I bambini sono più fragili degli adulti, in quanto hanno capacità cognitive e di ragionamento complesso ancora in costruzione. Eppure spesso ci stupiscono con la loro capacità di comprensione e soprattutto di resilienza. Naturalmente per favorire queste capacità è necessario che i bambini siano supportati dando loro la possibilità di esprimere le emozioni attraverso attività come il gioco, il disegno e le storie. Inoltre è fondamentale che bambini e bambine possano continuare a vivere la propria quotidianità compiendo i gesti di ogni giorno. Per questo, per esempio, è importante prevedere l’immediata costruzione di una scuola, là dove sia andata distrutta.
Si può fare prevenzione?
È stata da più parti auspicata la necessità di prevedere non solo interventi post evento, atti a favorire l’elaborazione del trauma e il recupero delle risorse individuali e sociali, ma anche interventi di prevenzione, che prevedano corsi di informazione e formazione sul terremoto, così frequente nel nostro paese.
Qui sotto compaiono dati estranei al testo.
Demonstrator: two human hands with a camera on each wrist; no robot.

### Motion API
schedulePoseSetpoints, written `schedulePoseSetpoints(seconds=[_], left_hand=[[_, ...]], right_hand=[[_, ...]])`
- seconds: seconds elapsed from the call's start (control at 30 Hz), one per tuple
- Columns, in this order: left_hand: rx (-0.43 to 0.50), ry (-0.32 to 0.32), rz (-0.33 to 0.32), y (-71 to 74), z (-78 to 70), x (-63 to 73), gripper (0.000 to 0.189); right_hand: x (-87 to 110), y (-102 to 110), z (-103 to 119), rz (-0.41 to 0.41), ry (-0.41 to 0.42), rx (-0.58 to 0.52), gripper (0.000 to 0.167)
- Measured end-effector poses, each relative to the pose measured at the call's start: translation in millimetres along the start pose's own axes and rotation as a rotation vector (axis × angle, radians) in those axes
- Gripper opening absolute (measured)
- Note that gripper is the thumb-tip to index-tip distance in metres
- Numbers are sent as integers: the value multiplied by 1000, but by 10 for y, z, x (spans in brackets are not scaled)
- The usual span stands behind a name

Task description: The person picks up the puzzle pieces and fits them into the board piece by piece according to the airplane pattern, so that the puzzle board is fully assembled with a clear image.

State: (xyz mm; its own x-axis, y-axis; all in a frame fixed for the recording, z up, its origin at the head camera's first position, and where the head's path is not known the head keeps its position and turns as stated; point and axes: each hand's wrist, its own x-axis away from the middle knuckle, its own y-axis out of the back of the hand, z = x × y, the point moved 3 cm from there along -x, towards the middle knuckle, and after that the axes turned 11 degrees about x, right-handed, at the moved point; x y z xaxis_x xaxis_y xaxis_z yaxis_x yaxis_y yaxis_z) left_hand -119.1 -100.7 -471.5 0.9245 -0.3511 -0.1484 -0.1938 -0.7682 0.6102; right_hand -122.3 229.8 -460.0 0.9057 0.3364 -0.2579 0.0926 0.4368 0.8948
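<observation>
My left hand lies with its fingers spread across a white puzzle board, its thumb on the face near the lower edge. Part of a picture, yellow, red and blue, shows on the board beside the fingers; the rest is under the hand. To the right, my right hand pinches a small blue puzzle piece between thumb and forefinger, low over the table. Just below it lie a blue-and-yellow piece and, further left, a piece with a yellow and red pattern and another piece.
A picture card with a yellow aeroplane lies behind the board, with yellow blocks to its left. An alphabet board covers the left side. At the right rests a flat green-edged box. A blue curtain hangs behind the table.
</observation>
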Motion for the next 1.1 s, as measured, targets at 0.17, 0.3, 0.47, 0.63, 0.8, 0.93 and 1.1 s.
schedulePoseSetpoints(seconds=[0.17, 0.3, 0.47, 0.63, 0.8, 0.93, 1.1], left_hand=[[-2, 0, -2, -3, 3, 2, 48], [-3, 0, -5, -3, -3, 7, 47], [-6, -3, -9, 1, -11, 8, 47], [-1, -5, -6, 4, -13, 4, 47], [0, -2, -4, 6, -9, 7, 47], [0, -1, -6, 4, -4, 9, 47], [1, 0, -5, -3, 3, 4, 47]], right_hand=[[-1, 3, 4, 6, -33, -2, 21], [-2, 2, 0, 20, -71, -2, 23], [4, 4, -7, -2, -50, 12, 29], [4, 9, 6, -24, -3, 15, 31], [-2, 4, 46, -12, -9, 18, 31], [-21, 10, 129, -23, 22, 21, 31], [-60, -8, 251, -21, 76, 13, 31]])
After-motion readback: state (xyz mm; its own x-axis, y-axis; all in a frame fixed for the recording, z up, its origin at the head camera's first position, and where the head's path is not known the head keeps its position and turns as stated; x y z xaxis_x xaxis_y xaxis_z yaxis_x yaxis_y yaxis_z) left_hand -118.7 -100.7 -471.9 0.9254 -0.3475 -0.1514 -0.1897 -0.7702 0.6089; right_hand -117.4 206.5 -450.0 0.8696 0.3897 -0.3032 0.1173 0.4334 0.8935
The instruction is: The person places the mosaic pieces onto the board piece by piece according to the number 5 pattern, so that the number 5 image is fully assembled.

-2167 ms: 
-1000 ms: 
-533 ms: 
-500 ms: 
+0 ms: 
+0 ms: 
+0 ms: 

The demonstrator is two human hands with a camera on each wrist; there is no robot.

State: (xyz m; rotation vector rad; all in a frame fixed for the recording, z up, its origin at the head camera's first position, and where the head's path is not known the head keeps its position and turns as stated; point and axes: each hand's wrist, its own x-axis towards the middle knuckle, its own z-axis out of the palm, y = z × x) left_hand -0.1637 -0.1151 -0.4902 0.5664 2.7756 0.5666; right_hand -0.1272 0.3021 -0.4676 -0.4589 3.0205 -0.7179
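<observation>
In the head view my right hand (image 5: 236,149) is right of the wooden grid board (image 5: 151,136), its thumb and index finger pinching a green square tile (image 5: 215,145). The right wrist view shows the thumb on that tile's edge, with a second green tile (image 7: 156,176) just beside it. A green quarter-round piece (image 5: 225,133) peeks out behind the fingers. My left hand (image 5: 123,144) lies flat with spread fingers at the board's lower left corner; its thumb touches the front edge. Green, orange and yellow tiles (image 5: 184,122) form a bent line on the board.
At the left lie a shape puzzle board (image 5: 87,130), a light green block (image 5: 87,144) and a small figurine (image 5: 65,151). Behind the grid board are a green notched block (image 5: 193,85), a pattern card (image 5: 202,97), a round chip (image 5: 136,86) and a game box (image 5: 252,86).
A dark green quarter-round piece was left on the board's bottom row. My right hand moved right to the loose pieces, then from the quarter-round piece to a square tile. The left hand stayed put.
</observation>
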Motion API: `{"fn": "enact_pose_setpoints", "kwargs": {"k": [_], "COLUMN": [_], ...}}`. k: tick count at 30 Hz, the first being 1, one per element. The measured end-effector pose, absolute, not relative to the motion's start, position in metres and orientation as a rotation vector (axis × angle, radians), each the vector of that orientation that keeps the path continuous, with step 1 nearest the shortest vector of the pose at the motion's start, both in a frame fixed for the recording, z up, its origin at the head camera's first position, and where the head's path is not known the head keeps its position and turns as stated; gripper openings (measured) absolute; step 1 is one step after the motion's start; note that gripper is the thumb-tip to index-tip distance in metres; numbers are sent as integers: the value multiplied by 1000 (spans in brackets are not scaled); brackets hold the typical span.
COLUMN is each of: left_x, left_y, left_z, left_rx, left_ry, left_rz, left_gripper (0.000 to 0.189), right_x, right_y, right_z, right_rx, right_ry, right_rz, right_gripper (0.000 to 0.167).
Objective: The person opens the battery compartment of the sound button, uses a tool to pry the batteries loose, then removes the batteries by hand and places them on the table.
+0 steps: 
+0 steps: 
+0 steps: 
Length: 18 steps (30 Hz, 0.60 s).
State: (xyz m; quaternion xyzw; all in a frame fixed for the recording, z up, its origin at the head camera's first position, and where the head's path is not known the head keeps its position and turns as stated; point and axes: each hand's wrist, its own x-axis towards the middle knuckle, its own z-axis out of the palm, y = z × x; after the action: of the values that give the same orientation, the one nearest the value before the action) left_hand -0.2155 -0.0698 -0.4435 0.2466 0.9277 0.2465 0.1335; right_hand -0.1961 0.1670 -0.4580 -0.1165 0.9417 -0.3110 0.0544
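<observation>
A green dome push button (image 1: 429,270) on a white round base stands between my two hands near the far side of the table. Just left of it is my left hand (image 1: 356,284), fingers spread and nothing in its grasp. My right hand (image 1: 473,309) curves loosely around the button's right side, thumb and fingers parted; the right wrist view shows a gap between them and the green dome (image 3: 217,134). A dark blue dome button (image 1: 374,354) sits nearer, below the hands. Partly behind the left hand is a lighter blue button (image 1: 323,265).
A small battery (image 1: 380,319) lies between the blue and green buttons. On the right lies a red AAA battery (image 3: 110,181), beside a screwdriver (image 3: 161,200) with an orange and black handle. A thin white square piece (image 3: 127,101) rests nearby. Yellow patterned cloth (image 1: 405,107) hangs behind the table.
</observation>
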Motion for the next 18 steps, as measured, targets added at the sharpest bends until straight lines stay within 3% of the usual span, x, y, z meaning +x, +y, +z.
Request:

Si è visto infatti quanto poco le persone siano informate e formate su come comportarsi durante un terremoto e quali misure preventive possano prendere.
Naturalmente il discorso è complesso e se la psicologia può occuparsi del supporto emotivo di chi ha vissuto un evento traumatico, favorire una “cultura della sicurezza”, come l’hanno chiamata alcuni colleghi in questi giorni, è compito anche di altre istituzioni. Noi psicologi siamo pronti a dare il nostro contributo.